Lu Shú suspiró: "Hicieron movimientos demasiado grandes y ahora los han despertado."
En el mundo de Ruinas, todos los Señores de la Ciudad y los Grandes Maestros se hallaban en un estado de alerta. Hacía mucho tiempo que no entraba nadie nuevo.
Entonces, la actitud frente a los nuevos inquilinos era algo relajada.
Cuando Little Fish mató al Señor de la Ciudad, todos pensaron que era solo una excesiva violencia. Asesinar a un Señor de la Ciudad no era nada raro en la historia, aunque era algo inusual para alguien nuevo.
Pero cuando descubrieron que incluso los Grandes Maestros podían ser asesinados por alguien nuevo, se dieron cuenta de cuán escalofriante era la situación. Incluso los Grandes Maestros comenzaron a temblar.
Todos sabían lo fuertes que eran los Grandes Maestros de la Ciudad de Tonghuan, y si enfrentaban a uno de ellos, sería un duelo equilibrado. Si alguien podía matar al Señor del Mónaco de la Ciudad de Tonghuan, también podría derrotar a Lu Shú...
Dejaron que el mundo entero cayera en silencio, mientras Little Fish asumía las leyes del tercer Grande Maestro para promocionarse.
Cuando Little Fish reapareciera, sería con tres Grandes Maestros en su poder…
Lu Shú se sentía algo angustiado. Había proporcionado Valor de Emoción Negativa a demasiadas personas; los registros de ingresos estaban llenos tan rápido que no podía encontrar el nombre del Señor del Mónaco de la Ciudad de Tonghuan.
Pero Lu Shú estaba seguro: el Señor del Mónaco de la Ciudad de Tonghuan había sido asesinado por Little Fish...
Lu Shú no se preocupaba, ni se apresuraba. Deberían estar angustiados los Grandes Maestros en el mundo de Ruinas.
Lu Shú golpeó las puertas de la Ciudad de Zhengyang: "¿Alguien está ahí?"
Un rostro asomó desde un torreón y gritó con voz ronca: "¡No toques más! ¿De qué se trata? ¡Mierda!"
Cuando el rostro en el torreón vio la ropa de los "visitantes" de Lu Shú, salió corriendo hacia la ciudad a informar a todos: "¡Esto es malo! ¡Hay alguien nuevo aquí y además ha venido activamente!"
Los malvados de la ciudad se sintieron perjudicados por esto. ¿En qué momento ya no tenían que aguantar a los nuevos inquilinos durante días?
Aquí parecía una prisión real; el nuevo prisionero tenía que ser sometido primero, era necesario que recibiera golpes, que pasara por el orinal.
¡No importaba cuán poderosos fueran en el mundo exterior, tenían que adaptarse a las reglas del lugar!
La Puerta de la Secta era como un líder de reclusos, pero también un prisionero. Tenía más poder y habilidades, así que los otros prisioneros escuchaban sus órdenes; mientras que el Señor de la Ciudad era como una mano derecha del líder, ayudando a administrar a los subalternos.
Generalmente, ningún nuevo inquilino podía causar grandes disturbios ante la fuerza colectiva. A veces se les daba un trato especial: preguntaban sobre sus conexiones externas y su trabajo anterior.
Si provenían de una familia noble, todos los presentes lo considerarían con cuidado, para evitar que el viejo Emperador del Espíritu Divino los soltara en algún momento y los persiguieran.
Pero Little Fish era especial; había matado a los líderes y ayudantes...
En ese momento, el Señor de la Ciudad de Zhengyang salió al jardín tras escuchar el ruido: "¿Qué pasa?"
Su esclavo mayor respondió: "Señor, ¡váyanse!
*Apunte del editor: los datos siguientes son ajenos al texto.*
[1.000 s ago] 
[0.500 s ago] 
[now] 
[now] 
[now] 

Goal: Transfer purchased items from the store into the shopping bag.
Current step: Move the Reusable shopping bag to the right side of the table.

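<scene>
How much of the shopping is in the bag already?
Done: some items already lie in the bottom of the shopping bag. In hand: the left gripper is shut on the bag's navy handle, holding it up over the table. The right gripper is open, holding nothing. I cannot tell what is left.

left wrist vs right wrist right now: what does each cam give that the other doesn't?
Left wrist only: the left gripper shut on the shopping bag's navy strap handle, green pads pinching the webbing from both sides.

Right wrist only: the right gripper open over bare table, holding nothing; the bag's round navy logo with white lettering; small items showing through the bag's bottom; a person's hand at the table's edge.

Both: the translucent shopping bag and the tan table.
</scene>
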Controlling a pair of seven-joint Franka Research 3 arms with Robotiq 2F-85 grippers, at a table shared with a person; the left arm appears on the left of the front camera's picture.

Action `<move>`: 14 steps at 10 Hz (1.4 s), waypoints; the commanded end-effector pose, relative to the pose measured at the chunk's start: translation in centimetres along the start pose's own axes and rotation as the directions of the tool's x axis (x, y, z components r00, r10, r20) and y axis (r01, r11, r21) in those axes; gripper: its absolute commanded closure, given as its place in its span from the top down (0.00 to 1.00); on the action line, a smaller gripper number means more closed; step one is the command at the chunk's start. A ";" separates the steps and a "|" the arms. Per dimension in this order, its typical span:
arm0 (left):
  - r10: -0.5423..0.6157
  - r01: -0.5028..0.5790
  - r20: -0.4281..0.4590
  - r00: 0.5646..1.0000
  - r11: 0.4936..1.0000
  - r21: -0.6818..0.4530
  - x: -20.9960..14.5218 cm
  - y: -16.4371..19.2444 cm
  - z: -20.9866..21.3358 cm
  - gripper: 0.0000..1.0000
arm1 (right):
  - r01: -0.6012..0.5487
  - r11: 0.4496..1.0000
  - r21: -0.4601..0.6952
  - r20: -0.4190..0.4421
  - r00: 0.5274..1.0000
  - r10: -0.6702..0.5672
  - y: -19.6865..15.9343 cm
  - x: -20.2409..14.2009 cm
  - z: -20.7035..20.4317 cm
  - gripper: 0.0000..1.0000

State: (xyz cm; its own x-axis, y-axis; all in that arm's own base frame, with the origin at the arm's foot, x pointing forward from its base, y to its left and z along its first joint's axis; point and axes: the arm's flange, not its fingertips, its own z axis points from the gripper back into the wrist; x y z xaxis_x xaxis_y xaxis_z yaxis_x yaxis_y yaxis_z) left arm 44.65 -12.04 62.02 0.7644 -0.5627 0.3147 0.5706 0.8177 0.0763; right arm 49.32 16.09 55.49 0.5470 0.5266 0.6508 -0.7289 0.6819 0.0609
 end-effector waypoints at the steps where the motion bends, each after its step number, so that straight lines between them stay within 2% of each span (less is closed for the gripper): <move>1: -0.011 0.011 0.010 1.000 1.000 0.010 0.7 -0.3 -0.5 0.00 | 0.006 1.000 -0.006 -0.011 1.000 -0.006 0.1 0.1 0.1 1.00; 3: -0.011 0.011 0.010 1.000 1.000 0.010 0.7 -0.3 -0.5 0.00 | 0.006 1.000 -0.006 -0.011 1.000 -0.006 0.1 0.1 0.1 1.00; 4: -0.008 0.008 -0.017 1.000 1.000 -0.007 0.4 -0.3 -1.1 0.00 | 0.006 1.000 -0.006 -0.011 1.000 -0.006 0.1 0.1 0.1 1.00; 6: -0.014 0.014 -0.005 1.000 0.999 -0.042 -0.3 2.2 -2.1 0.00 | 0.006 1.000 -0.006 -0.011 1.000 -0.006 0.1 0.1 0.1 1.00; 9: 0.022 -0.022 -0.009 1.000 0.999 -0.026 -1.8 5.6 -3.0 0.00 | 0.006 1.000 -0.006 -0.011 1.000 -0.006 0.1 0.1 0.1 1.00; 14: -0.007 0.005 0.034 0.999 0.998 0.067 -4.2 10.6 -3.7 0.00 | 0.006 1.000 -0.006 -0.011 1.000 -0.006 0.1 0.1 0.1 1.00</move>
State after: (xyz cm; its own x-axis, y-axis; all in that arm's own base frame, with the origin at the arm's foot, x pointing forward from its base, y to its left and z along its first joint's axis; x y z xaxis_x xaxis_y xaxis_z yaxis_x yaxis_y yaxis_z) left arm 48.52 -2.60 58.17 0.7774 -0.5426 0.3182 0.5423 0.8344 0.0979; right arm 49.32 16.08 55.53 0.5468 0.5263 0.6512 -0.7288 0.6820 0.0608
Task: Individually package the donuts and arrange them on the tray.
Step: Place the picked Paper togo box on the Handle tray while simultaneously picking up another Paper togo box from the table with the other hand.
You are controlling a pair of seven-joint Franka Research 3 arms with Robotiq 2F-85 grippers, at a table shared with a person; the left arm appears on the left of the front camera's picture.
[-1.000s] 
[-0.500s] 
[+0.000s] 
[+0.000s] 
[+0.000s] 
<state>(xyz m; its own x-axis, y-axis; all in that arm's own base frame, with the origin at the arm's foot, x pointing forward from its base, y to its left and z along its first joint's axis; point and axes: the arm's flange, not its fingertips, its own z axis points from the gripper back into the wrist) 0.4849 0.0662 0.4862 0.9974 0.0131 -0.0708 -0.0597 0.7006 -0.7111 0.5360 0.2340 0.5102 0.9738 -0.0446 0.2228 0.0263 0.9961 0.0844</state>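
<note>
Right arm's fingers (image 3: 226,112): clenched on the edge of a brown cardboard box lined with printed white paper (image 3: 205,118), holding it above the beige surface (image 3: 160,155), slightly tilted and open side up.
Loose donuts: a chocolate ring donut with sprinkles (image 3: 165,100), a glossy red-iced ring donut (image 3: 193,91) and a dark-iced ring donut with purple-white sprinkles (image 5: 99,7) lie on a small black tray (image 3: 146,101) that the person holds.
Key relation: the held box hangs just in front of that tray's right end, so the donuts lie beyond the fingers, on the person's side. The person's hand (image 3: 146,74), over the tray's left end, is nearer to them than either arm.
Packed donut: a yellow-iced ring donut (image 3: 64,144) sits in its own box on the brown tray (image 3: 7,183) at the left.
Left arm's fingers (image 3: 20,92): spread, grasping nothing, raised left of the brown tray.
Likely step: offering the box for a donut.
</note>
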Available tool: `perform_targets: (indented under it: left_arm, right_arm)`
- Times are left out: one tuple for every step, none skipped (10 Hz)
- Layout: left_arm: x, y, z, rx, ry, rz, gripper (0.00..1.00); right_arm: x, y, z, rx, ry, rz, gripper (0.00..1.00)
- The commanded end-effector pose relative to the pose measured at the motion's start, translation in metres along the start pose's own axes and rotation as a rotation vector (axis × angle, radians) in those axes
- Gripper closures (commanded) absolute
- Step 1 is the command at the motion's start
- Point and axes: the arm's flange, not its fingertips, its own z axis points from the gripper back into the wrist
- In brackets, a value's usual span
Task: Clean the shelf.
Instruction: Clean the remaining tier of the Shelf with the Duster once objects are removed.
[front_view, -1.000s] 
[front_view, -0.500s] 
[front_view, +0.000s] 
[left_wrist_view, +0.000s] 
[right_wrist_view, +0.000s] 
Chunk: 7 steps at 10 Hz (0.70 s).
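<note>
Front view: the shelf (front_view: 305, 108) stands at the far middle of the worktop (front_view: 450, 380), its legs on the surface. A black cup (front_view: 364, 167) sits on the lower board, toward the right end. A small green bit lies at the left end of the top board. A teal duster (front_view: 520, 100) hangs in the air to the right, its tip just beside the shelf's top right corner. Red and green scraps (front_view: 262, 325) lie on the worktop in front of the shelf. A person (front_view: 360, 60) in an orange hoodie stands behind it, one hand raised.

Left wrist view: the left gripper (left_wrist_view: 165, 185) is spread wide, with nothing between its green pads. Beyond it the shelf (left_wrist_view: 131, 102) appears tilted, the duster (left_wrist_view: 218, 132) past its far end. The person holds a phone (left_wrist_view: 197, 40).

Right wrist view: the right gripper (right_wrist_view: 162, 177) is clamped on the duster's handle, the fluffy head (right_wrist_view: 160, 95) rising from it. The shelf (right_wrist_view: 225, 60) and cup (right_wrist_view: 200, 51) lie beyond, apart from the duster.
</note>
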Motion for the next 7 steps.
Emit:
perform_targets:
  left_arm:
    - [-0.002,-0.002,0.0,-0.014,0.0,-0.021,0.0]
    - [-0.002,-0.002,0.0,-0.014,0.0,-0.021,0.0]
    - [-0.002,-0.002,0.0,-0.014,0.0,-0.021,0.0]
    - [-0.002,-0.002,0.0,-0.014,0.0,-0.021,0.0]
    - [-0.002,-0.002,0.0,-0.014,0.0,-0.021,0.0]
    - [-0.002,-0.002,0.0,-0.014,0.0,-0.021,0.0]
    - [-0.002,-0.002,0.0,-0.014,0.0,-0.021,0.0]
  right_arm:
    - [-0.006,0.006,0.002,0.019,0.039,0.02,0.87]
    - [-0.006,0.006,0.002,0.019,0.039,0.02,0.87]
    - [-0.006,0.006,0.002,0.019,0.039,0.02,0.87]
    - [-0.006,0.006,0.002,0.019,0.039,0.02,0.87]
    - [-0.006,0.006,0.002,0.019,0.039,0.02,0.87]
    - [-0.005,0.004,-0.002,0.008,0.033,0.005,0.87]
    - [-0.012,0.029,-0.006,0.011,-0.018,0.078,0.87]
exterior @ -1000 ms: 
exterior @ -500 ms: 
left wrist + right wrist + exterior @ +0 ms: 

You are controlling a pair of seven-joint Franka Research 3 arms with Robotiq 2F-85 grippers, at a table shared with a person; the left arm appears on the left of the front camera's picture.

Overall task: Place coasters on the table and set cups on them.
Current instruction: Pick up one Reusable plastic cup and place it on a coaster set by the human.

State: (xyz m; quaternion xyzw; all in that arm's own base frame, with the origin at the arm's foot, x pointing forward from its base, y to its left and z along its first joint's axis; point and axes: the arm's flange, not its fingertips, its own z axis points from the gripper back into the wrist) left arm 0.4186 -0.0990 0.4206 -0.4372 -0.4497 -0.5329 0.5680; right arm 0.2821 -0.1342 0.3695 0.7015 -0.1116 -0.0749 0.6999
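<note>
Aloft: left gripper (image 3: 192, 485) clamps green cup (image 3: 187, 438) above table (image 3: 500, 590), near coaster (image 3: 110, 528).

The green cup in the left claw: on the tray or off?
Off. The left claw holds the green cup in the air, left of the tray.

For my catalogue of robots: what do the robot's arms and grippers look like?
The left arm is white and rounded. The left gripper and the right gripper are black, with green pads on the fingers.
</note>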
Si no lo hacen ahora, será tarde. Alguien ha venido a buscarles!"
El Señor de la Ciudad sintió un gran enojo. Esto era algo nuevo para él; todos los demás comenzaron a escuchar un estruendo, y las puertas de Zhengyang se desmoronaron en mil pedazos. Lu Shú entró con paso firme: "¿Dónde está el Señor de la Ciudad?"